▶ **PROBLEM TO WORK ON**: What are the lines, word for word, from the line with "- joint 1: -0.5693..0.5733" up to and including the line with "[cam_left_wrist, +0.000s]" in the records below? Omit the pictures.

▶ **EXTRACTED INFORMATION**:
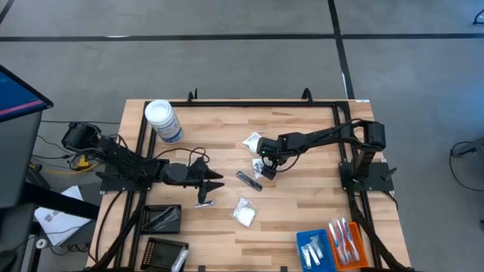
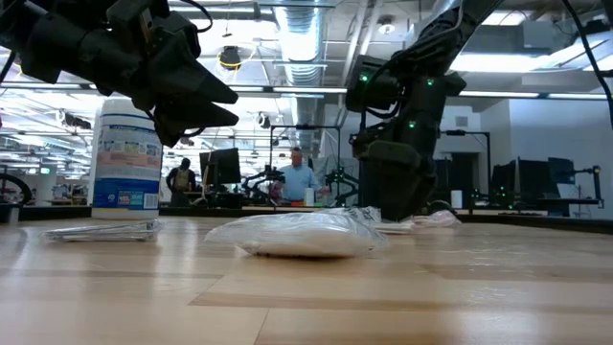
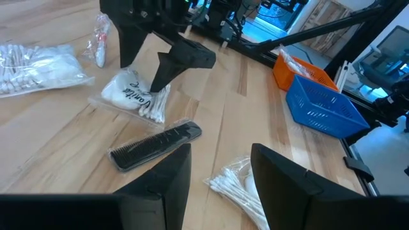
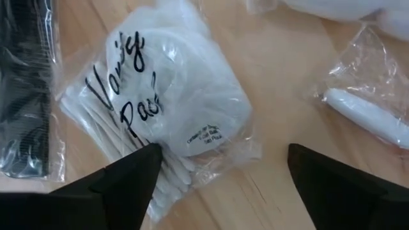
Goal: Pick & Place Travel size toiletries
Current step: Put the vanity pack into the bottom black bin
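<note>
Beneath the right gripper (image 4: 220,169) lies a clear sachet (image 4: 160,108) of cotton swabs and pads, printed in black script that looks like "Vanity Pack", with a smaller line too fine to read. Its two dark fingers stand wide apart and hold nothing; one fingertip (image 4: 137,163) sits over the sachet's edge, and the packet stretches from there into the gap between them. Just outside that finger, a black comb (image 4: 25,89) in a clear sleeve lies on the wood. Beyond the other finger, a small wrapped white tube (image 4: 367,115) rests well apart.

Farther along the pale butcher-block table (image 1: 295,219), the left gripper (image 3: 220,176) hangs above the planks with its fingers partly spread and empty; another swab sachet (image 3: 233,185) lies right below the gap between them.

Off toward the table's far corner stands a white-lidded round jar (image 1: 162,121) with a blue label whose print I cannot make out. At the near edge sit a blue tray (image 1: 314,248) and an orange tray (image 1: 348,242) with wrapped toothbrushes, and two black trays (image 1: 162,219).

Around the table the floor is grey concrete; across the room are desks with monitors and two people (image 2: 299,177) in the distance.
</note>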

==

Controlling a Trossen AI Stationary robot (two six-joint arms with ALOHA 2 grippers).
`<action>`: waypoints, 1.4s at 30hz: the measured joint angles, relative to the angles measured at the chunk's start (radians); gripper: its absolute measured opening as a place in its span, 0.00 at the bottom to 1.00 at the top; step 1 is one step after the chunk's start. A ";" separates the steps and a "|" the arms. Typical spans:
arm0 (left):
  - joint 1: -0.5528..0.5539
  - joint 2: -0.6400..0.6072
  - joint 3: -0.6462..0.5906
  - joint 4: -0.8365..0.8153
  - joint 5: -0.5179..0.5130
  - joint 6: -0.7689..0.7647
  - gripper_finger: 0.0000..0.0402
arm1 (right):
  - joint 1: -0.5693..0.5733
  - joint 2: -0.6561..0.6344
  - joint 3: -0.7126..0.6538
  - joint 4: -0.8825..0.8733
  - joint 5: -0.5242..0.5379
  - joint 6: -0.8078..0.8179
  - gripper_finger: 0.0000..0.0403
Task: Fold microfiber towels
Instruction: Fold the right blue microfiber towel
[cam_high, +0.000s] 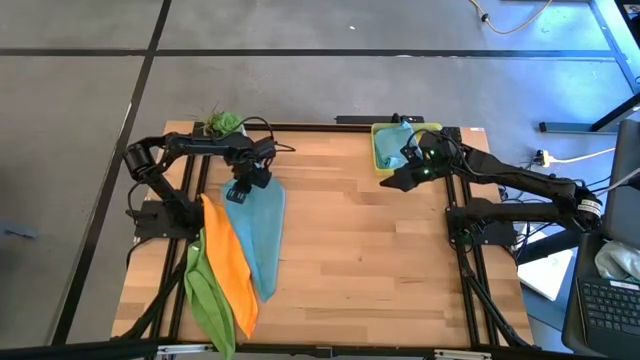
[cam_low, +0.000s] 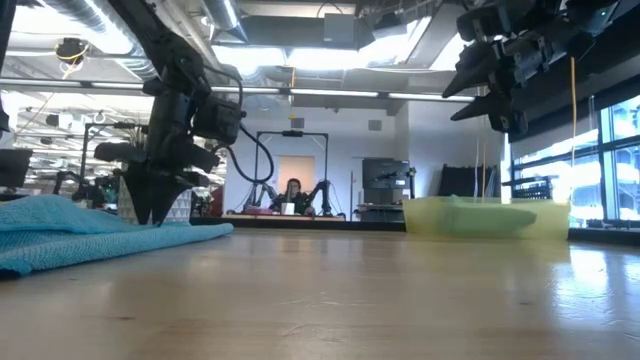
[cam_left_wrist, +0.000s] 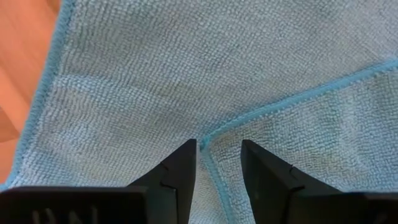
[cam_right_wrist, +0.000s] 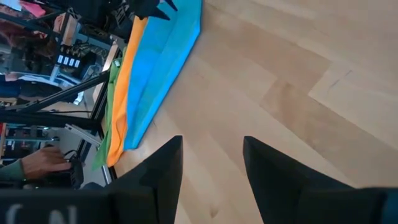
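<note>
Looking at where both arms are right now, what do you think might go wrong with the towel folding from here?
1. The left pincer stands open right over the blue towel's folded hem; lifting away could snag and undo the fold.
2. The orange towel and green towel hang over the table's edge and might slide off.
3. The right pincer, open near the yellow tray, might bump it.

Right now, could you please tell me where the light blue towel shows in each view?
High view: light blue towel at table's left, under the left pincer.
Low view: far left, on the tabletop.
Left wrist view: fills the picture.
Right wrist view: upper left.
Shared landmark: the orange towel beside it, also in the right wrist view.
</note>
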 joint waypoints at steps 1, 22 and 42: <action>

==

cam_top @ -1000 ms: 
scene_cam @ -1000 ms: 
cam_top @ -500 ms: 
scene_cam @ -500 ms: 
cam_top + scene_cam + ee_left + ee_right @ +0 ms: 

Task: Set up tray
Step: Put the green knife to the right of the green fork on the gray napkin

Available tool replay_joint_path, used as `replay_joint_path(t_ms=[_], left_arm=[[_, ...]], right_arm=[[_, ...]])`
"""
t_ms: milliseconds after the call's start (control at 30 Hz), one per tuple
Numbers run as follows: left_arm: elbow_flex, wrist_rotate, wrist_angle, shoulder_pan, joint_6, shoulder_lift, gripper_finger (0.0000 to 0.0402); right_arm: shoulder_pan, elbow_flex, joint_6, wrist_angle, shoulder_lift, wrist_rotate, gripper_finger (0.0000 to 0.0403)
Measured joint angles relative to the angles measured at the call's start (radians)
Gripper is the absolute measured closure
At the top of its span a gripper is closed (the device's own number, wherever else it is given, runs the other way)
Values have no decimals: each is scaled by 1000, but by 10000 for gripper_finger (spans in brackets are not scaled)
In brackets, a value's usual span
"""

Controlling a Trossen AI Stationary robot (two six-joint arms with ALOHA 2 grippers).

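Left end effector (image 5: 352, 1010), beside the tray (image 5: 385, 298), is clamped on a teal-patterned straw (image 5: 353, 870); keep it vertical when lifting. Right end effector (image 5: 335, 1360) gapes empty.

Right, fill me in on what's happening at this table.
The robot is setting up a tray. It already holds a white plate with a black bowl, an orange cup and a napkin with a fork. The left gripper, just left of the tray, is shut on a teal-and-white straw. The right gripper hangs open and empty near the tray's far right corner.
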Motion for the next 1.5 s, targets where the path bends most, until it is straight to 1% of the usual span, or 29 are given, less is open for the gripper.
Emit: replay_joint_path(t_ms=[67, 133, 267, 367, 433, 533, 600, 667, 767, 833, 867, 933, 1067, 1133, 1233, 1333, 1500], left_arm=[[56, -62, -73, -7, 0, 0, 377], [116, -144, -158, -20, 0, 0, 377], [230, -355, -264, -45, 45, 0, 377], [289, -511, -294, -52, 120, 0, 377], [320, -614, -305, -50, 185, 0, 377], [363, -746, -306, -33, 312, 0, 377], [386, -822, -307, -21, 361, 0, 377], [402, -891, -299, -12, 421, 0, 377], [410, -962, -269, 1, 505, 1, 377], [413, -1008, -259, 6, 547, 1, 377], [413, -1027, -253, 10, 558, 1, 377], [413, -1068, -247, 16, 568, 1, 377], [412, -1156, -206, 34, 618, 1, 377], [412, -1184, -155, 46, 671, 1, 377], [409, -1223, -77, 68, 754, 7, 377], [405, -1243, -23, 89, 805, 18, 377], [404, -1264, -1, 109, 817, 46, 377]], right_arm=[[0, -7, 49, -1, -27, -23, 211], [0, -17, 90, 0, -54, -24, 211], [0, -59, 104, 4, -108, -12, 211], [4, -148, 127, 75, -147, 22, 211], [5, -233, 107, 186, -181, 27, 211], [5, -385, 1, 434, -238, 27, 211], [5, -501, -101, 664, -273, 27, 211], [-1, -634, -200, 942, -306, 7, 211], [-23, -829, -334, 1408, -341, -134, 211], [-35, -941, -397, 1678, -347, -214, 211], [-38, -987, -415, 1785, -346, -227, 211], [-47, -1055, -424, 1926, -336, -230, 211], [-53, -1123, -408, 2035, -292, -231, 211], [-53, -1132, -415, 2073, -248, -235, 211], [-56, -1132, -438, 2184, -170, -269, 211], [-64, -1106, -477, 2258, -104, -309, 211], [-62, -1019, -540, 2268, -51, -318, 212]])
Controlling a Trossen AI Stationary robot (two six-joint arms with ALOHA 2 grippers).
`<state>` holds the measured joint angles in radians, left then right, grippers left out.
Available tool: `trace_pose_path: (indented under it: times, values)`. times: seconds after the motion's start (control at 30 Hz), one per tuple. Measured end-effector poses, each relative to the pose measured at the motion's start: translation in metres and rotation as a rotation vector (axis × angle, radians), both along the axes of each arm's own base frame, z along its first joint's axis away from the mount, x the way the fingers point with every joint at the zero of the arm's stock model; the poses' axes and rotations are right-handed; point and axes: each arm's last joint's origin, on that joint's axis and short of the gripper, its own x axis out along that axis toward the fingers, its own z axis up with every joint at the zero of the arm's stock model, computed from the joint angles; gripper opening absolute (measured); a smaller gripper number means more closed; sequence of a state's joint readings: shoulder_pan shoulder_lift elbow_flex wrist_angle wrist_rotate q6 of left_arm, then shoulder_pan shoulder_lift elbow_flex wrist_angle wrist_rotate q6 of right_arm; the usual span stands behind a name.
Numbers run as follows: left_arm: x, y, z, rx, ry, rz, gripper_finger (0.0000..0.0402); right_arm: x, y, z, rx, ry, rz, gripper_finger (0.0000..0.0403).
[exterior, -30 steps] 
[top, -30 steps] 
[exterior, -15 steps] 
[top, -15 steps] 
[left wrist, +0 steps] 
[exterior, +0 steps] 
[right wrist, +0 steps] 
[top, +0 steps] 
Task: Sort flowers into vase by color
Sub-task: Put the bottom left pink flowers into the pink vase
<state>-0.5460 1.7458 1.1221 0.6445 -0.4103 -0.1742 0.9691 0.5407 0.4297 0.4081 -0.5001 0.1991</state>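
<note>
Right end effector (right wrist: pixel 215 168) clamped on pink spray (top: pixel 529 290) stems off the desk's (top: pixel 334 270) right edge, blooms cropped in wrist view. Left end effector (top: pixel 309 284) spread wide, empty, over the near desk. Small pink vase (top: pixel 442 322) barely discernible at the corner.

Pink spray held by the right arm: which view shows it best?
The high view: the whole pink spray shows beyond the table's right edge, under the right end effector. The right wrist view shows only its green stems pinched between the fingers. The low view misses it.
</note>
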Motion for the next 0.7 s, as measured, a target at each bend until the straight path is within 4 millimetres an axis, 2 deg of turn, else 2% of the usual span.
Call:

▶ **COMPLETED EXERCISE**:
  - joint 1: -0.5693..0.5733
  - joint 2: -0.6561..0.6344
  - joint 3: -0.7126..0.6538
  - joint 4: -0.8825..0.8733
  - joint 5: -0.5242..0.5379
  - joint 6: -0.8078..0.8179
  - gripper_finger: 0.0000..0.0403
Task: Fold microfiber towels
Instruction: Fold the right blue microfiber towel
[cam_high, +0.000s] 
[cam_low, +0.000s] 
[cam_left_wrist, +0.000s] 

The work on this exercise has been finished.